Das Thema "Daten-Autobahn" hat Strobl dagegen kurzerhand zur Chefsache ernannt: "Wir liegen in Sachen mobiles Internet auf dem elften Platz. Ich sehe das so: Baden-Württemberg gehört aber überall auf Platz eins." Wieso sollte eine Familie in eine Gegend ziehen, in der der Computer des Sohnes nicht mit gutem Internet versorgt werden kann, fragt er in die Runde. Und auch hier kann er sich einen oppositionellen Seitenhieb nicht verkneifen: "Die aktuelle Regierung würde jetzt dagegen sagen: Es sind ja immerhin noch fünf Länder schlechter als wir." Es dürfe aber nicht der Anspruch sein von der Substanz zu leben, die das Land zweifelsohne habe, doch auch die sei irgendwann verbraucht. Man müsse dagegen immer wieder neue Substanzen schaffen.

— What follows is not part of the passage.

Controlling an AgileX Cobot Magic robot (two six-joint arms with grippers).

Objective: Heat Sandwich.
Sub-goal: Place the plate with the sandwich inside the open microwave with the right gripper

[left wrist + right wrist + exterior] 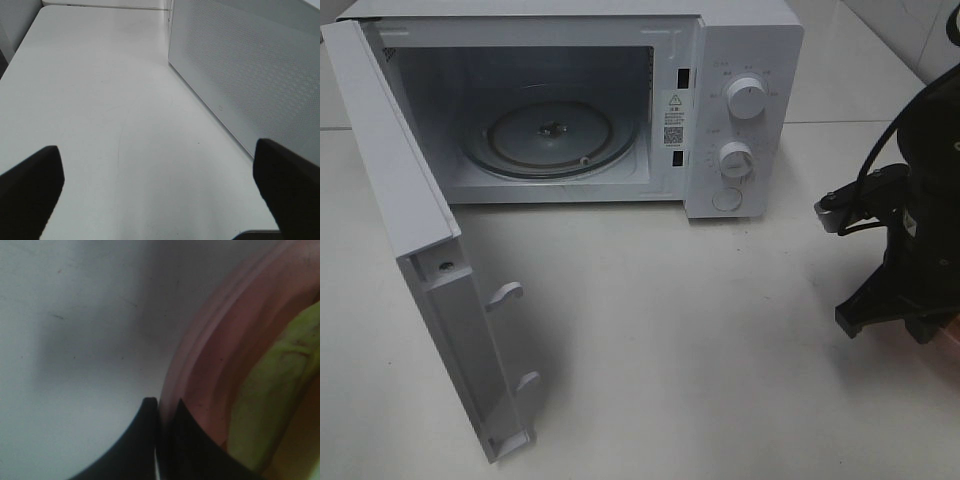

In diesem Punkt spiele die digitale Infrastruktur eine große Rolle – "im ländlichen Raum sogar noch mehr als in den Ballungszentren", sagt der potenzielle Spitzenkandidat der CDU. Das digitale Zeitalter könne eine Revolution auslösen, gerade für den ländlichen Raum und den Mittelstand. Neue Geschäftsideen und Arbeitsplätze könnten geschaffen werden. "Deshalb sollten wir Kindern bereits in der Grundschule Medienkompetenz beibringen", wünscht er sich.

Eine mögliche Koalition mit der AfD schließt Strobl dagegen aus und führt ein Beispiel an: Baden-Württemberg sei so gesehen der Export-Weltmeister von Deutschland. "Wenn wir alle Autos, die wir bauen nur in Baden-Württemberg oder Deutschland verkaufen würden, dann hätten wir jährlich einen riesigen Schrotthaufen. Genauso ist es in vielen anderen Bereichen. Wir leben vom Export und verkaufen das meiste davon ins EU-Ausland." Und zur EU gehöre nunmal der Euro. "Damit passt eine Partei, die ein Problem mit dem Euro hat, nicht zu Baden-Württemberg und somit auch nicht zu uns", erklärt er die Diskussion für beendet.